### Work required:
For the entries below, the result should be an exact transcription of the lines from the one with "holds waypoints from" up to and including the one with "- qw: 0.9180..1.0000", and only those.

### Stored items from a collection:

^^^^

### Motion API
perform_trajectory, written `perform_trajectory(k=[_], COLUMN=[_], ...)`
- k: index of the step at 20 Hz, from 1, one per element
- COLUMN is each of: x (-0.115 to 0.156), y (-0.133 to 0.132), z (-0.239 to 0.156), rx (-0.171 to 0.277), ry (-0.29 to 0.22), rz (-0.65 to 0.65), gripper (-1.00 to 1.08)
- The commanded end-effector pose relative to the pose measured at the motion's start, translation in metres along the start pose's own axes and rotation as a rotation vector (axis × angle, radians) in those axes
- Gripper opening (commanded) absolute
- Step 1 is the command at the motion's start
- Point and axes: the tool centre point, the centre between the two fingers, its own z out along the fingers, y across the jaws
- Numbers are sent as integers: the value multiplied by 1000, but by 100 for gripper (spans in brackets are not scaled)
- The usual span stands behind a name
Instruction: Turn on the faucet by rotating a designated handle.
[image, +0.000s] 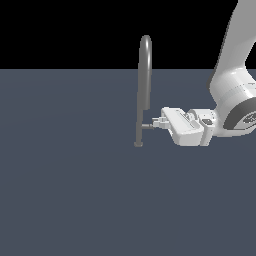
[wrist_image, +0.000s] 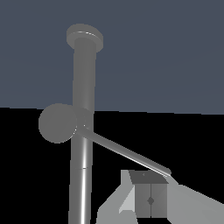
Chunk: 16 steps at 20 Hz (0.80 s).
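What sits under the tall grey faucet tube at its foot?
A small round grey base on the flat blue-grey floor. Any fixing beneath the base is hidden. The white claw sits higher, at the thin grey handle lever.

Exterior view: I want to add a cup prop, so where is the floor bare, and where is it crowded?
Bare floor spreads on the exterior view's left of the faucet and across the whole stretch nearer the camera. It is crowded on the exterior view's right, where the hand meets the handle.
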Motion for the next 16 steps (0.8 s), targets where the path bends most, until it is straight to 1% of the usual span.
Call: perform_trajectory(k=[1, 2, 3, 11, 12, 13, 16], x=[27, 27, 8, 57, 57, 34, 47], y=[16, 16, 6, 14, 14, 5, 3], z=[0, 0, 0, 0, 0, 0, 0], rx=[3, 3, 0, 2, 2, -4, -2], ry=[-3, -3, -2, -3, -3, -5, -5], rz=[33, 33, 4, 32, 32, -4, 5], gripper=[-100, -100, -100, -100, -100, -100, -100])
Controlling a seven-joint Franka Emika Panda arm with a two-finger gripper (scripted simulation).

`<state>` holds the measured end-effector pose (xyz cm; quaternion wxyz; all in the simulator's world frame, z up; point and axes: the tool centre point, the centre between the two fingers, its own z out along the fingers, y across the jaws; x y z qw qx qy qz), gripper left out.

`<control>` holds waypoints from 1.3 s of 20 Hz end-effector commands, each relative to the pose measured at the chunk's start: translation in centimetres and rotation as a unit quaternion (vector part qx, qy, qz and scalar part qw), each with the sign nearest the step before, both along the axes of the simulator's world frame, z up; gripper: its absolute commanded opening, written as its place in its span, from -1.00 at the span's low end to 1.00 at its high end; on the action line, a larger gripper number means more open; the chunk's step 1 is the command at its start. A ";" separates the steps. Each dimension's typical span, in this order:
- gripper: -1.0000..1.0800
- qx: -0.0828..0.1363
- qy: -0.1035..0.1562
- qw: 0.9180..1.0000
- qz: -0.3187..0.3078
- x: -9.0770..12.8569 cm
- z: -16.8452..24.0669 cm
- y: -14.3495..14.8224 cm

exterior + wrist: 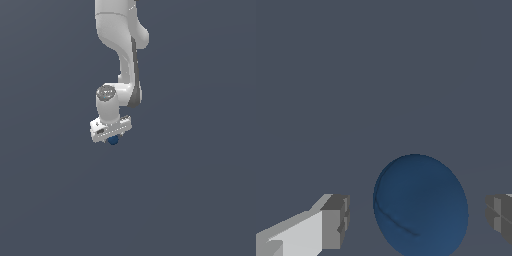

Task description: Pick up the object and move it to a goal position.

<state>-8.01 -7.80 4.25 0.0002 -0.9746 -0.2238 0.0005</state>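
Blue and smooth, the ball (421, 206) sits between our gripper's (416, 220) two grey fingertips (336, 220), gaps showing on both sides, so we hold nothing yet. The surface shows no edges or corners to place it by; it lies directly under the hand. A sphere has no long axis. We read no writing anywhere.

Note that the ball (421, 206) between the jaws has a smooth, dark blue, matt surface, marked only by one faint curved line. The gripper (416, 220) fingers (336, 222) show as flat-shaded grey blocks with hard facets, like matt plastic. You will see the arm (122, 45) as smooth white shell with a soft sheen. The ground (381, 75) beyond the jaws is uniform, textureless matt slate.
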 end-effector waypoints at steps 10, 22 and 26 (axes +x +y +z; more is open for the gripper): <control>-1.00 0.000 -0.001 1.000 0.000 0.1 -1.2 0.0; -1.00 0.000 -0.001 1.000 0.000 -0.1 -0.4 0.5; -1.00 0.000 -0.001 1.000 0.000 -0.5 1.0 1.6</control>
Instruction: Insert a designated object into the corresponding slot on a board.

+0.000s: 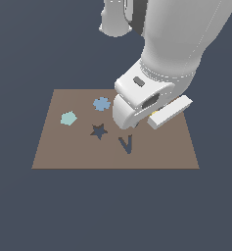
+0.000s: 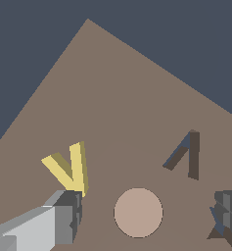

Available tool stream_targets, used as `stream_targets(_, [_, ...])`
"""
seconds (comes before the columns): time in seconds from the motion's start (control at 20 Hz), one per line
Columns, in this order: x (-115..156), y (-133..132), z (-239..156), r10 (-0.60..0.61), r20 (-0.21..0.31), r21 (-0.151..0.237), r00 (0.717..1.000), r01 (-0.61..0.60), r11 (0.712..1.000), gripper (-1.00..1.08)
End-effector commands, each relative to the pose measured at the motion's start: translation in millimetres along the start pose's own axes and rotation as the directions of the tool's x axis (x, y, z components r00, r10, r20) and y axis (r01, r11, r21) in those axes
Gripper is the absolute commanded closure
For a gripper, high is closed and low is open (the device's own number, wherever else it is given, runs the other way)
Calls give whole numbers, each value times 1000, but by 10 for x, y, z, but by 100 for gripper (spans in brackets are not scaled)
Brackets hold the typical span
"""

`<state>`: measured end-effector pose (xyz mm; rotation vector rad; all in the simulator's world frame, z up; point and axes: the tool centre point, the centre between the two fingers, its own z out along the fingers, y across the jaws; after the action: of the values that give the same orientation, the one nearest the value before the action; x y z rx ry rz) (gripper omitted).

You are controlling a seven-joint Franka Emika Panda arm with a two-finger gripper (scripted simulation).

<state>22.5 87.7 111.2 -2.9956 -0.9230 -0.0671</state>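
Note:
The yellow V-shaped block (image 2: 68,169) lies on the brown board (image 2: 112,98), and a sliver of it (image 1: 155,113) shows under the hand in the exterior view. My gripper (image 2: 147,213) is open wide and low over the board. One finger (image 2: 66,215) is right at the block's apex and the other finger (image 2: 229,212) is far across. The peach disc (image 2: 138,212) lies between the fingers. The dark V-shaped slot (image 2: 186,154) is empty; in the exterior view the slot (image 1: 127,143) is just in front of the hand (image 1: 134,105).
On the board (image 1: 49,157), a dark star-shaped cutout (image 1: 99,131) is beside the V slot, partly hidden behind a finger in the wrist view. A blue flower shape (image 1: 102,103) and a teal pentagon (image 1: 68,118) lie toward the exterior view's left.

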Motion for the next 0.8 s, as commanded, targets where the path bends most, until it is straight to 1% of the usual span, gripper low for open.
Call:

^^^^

### Solution to this problem:
`<control>` holds waypoints from 1.3 s of 20 Hz end-effector commands, each relative to the pose measured at the chunk's start: translation in centimetres and rotation as a unit quaternion (vector part qx, qy, qz and scalar part qw), each with the sign nearest the step before, both along the axes of the simulator's world frame, z up; gripper: its absolute commanded opening, written as its place in its span, from -1.00 at the span's low end to 1.00 at its high end; on the action line, a larger gripper number means more open; the chunk's step 1 is the command at its start. A ";" separates the steps. Each dimension's typical span, in this order:
- gripper: -1.0000..1.0800
- qx: -0.0828..0.1363
- qy: -0.1035..0.1562
- qw: 0.9180..1.0000

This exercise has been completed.